ABSTRACT Mitochondrial and autophagy dysfunction are mechanisms proposed to be involved in the pathogenesis of several neurodegenerative diseases. Huntington’s disease (HD) is a progressive neurodegenerative disorder associated with mutant Huntingtin-induced abnormalities in neuronal mitochondrial dynamics and quality control. Former studies suggest that the removal of defective mitochondria may be compromised in HD. The mitochondrial quality control is a complex, well-orchestrated pathway that can be compromised through mitophagy dysregulation or impairment in the mitochondrial-lysosomal axis. Another mitochondrial stress response is the generation of mitochondrial-derived vesicles that fuse with the endolysosomal system and form multivesicular bodies that are extruded from cells as extracellular vesicles (EVs).
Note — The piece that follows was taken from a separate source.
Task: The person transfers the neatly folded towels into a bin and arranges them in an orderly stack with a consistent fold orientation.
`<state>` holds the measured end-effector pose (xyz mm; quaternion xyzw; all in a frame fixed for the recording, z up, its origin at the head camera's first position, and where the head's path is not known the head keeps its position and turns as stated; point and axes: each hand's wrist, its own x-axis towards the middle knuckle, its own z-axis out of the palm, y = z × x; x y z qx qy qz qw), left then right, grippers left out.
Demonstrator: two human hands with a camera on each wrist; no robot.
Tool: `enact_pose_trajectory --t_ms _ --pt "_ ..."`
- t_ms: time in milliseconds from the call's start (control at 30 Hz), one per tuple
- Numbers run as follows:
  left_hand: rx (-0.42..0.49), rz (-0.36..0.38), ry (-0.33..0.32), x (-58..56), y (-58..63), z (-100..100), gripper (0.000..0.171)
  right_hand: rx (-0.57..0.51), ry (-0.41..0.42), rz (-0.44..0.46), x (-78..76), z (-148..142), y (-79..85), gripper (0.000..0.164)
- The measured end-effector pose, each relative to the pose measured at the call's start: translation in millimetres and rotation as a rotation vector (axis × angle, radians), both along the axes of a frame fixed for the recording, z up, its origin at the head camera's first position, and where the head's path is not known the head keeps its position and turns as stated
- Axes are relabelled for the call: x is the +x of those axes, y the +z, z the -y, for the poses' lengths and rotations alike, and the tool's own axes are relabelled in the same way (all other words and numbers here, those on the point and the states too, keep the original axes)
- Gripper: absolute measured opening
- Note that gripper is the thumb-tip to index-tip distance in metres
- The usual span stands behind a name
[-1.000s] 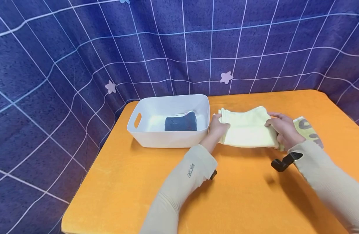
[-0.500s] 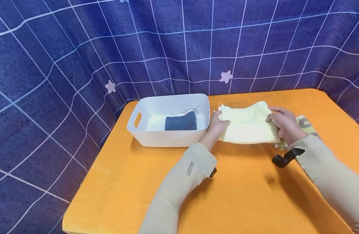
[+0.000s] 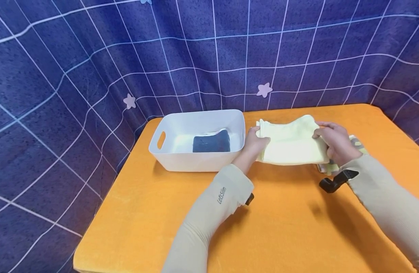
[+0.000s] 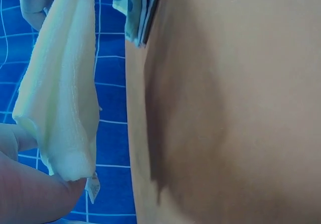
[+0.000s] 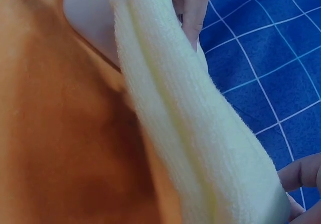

In this study, we comprehensively characterized the mitochondrial and autophagy alterations in premanifest and manifest HD patients and performed a proteomic and genomic EVs profile. We observed that manifest HD patients exhibit mitochondrial and autophagy impairment associated with enhanced EVs release. Further, we detected mitochondrial components in EVs released by HD cells and in neuron-derived EVs. The EV-associated mtDNA copies were elevated in manifest HD patients suggesting to be an alternative pathway for secretion of reactive mitochondrial components. This study provides a novel framework connecting EVs enhanced release of mitochondrial components to mitochondrial and lysosomal dysfunction in HD.